• [Problem description] What you return must match the listing exactly, with every image removed.
(Information provided Opens)
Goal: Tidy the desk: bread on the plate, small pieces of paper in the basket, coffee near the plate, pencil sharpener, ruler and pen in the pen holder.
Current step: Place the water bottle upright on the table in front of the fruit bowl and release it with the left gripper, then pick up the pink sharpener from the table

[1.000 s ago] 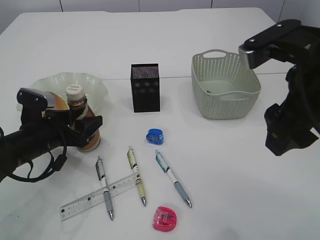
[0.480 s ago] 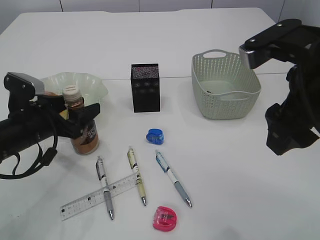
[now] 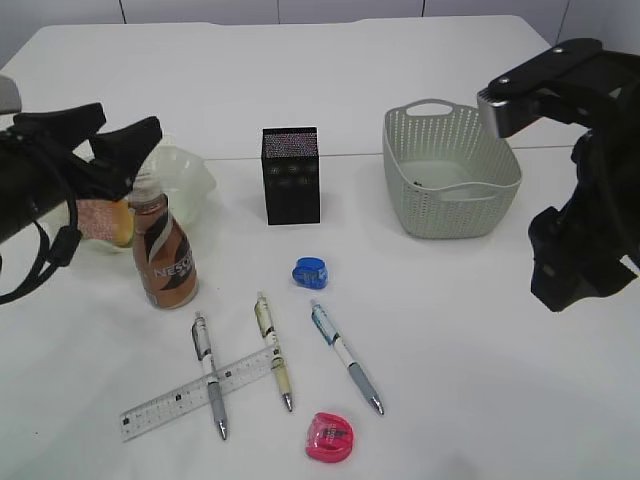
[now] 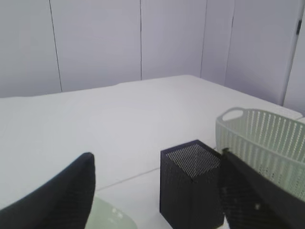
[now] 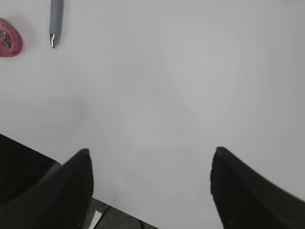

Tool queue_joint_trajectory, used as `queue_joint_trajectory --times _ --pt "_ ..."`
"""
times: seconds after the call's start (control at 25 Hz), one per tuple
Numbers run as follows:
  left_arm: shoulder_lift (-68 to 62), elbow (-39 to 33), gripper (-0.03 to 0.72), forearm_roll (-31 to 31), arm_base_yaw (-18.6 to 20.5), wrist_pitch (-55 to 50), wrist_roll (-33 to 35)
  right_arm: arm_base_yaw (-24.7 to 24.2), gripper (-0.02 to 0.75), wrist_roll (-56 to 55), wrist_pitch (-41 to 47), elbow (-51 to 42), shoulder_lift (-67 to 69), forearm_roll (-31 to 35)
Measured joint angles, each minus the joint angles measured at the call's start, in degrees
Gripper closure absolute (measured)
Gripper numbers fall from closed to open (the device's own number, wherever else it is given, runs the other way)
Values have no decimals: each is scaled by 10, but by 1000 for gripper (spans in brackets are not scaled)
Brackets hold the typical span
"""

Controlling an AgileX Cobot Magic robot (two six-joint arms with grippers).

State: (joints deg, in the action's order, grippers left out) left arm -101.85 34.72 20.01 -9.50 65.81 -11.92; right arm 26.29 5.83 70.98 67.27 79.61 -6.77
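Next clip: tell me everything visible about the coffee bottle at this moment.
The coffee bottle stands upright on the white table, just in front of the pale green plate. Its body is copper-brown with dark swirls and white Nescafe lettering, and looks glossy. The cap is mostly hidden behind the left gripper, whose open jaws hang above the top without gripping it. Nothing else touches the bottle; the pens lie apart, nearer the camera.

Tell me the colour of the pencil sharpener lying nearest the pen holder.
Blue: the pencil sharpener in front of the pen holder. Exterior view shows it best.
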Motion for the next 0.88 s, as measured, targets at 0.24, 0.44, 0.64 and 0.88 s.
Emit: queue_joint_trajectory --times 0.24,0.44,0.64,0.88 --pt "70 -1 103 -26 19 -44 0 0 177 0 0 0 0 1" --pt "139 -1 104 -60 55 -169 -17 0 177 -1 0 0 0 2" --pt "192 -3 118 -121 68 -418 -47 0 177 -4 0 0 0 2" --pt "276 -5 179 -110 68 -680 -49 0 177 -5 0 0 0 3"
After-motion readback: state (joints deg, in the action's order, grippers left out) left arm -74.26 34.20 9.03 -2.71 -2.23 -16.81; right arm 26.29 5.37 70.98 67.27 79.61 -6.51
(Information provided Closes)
• [Answer box]
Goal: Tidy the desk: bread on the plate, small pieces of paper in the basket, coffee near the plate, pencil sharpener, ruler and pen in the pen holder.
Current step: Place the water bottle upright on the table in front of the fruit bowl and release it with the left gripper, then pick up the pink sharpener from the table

[1.000 s ago] 
[0.480 s ago] 
[now] 
[now] 
[now] 

Tool queue_joint_trajectory, used as `queue_joint_trajectory --times _ --pt "_ ..."`
"""
times: seconds after the call's start (control at 25 Hz), one per tuple
Numbers run as follows:
  left_arm: shoulder_lift (-68 to 62), elbow (-39 to 33), gripper (-0.03 to 0.72), forearm_roll (-31 to 31), arm_base_yaw (-18.6 to 20.5), wrist_pitch (-55 to 50), wrist_roll (-33 to 35)
  right_arm: arm_base_yaw (-24.7 to 24.2), gripper (-0.02 to 0.75), wrist_roll (-56 to 55), wrist_pitch (-41 to 47), elbow (-51 to 42), shoulder_lift (-67 to 69), forearm_roll (-31 to 35)
Measured joint angles, each minus the joint angles measured at the call's start, in degrees
Gripper closure absolute (measured)
Gripper numbers fall from closed to open (the device's own number, wherever else it is given, runs the other way)
Values have no decimals: each is scaled by 10, but by 1000 for gripper (spans in brackets are not scaled)
Brackets hold the typical span
"""

Controlling an AgileX Cobot Magic robot (two six-joint arms with grippers).

State: (joints deg, in the action's order, grippers left out) left arm -101.85 34.72 20.01 -9.50 65.81 -11.92; right arm 26.29 5.83 70.98 67.27 79.61 -6.77
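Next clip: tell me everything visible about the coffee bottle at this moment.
The coffee bottle stands upright on the white table, just in front of the pale green plate. Its body is copper-brown with dark swirls and white Nescafe lettering, and looks glossy. The cap is mostly hidden behind the left gripper, whose open jaws hang above the top without gripping it. Nothing else touches the bottle; the pens lie apart, nearer the camera.

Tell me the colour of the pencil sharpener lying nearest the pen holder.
Blue: the pencil sharpener in front of the pen holder. Exterior view shows it best.
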Motion for the next 0.88 s, as measured, targets at 0.24, 0.44, 0.64 and 0.88 s.
Emit: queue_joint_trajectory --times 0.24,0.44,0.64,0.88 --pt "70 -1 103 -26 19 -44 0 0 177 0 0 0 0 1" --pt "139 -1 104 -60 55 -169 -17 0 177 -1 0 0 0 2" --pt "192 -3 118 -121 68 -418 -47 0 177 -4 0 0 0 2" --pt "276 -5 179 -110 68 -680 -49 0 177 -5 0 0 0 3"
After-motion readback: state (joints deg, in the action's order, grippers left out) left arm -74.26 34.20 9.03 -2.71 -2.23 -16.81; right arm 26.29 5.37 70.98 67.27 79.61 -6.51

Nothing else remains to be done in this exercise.